■ **Exercise objective**: For every line in the material, print that line exactly.

■ **Source material**:
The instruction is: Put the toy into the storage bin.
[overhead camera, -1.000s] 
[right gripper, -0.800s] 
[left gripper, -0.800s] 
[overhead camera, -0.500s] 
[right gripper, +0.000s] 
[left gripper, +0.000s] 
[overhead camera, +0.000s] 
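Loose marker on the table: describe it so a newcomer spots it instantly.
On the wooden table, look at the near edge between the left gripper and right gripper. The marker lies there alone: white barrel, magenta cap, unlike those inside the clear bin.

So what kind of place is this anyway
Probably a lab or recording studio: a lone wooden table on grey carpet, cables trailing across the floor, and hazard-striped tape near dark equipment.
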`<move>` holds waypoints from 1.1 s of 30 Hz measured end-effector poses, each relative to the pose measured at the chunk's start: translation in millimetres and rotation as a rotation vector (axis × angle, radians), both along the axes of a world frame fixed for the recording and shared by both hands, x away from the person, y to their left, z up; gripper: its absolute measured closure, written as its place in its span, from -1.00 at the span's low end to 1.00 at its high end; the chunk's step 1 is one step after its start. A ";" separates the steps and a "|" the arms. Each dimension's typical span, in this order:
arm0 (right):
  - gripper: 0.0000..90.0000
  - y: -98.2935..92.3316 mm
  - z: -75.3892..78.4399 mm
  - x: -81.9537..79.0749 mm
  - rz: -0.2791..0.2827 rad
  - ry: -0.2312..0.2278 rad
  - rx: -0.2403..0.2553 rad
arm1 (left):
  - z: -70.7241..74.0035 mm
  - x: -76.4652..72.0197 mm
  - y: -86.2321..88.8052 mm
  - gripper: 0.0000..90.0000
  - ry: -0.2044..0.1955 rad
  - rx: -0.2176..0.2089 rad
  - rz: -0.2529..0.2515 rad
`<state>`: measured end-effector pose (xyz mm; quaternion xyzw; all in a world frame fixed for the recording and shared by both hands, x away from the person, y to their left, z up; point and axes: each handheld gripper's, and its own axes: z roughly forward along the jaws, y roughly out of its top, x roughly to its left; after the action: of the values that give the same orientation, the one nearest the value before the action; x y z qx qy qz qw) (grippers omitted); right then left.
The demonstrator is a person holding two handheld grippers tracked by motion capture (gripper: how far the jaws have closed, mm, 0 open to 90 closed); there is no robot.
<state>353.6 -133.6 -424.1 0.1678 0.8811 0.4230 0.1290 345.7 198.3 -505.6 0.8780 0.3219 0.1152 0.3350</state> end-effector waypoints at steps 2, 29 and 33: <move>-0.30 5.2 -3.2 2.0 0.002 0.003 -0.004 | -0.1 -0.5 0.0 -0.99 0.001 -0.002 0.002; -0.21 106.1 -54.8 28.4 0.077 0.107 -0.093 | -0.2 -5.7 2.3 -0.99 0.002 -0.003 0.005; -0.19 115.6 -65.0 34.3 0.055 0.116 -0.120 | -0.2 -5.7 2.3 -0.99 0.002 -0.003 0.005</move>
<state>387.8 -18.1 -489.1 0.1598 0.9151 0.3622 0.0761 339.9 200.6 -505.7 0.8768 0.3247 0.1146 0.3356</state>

■ **Solution below**:
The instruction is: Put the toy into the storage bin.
[overhead camera, -1.000s] 
[right gripper, -0.800s] 
[left gripper, -0.800s] 
[overhead camera, -0.500s] 
[right gripper, +0.000s] 
[left gripper, +0.000s] 
[overhead camera, +0.000s] 
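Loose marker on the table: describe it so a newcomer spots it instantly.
On the wooden table, look at the near edge between the left gripper and right gripper. The marker lies there alone: white barrel, magenta cap, unlike those inside the clear bin.

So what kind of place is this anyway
Probably a lab or recording studio: a lone wooden table on grey carpet, cables trailing across the floor, and hazard-striped tape near dark equipment.
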`<move>` holds waypoints from 1.1 s of 30 Hz measured end-effector poses, each relative to the pose measured at the chunk's start: translation in millimetres and rotation as a rotation vector (axis × angle, radians), both along the axes of a world frame fixed for the recording and shared by both hands, x away from the person, y to their left, z up; gripper: its absolute measured closure, written as its place in its span, from -1.00 at the span's low end to 1.00 at its high end; the chunk's step 1 is one step after its start. A ";" separates the steps and a "|" the arms. Each dimension's typical span, in this order:
arm0 (right):
  - gripper: 0.0000..90.0000
  - y: -98.2935..92.3316 mm
  - z: -75.3892..78.4399 mm
  - x: -81.9537..79.0749 mm
  - rz: -0.2791..0.2827 rad
  - ry: -0.2312..0.2278 rad
  - rx: -0.2403..0.2553 rad
arm1 (left):
  - z: -70.7241..74.0035 mm
  - x: -76.4652..72.0197 mm
  - y: -86.2321..88.8052 mm
  - gripper: 0.0000..90.0000
  - ry: -0.2044..0.1955 rad
  - rx: -0.2176..0.2089 rad
  - rz: -0.2529..0.2515 rad
`<state>`: measured end-effector pose (xyz mm; quaternion xyzw; all in a world frame fixed for the recording and shared by both hands, x away from the person, y to their left, z up; point and axes: each handheld gripper's, and its own axes: z roughly forward along the jaws, y roughly out of its top, x roughly to its left; after the action: of the values that give the same orientation, the one nearest the value before the action; x y z qx qy qz qw) (grippers omitted); right then left.
The demonstrator is a person holding two handheld grippers tracked by motion capture (gripper: how far the jaws have closed, mm, 0 open to 90 closed); there is no robot.
<state>353.6 -133.6 -424.1 0.1678 0.8811 0.4230 0.1290 345.7 198.3 -505.6 0.8780 0.3219 0.1152 0.3350</state> end-effector waypoints at steps 2, 29 and 33: <move>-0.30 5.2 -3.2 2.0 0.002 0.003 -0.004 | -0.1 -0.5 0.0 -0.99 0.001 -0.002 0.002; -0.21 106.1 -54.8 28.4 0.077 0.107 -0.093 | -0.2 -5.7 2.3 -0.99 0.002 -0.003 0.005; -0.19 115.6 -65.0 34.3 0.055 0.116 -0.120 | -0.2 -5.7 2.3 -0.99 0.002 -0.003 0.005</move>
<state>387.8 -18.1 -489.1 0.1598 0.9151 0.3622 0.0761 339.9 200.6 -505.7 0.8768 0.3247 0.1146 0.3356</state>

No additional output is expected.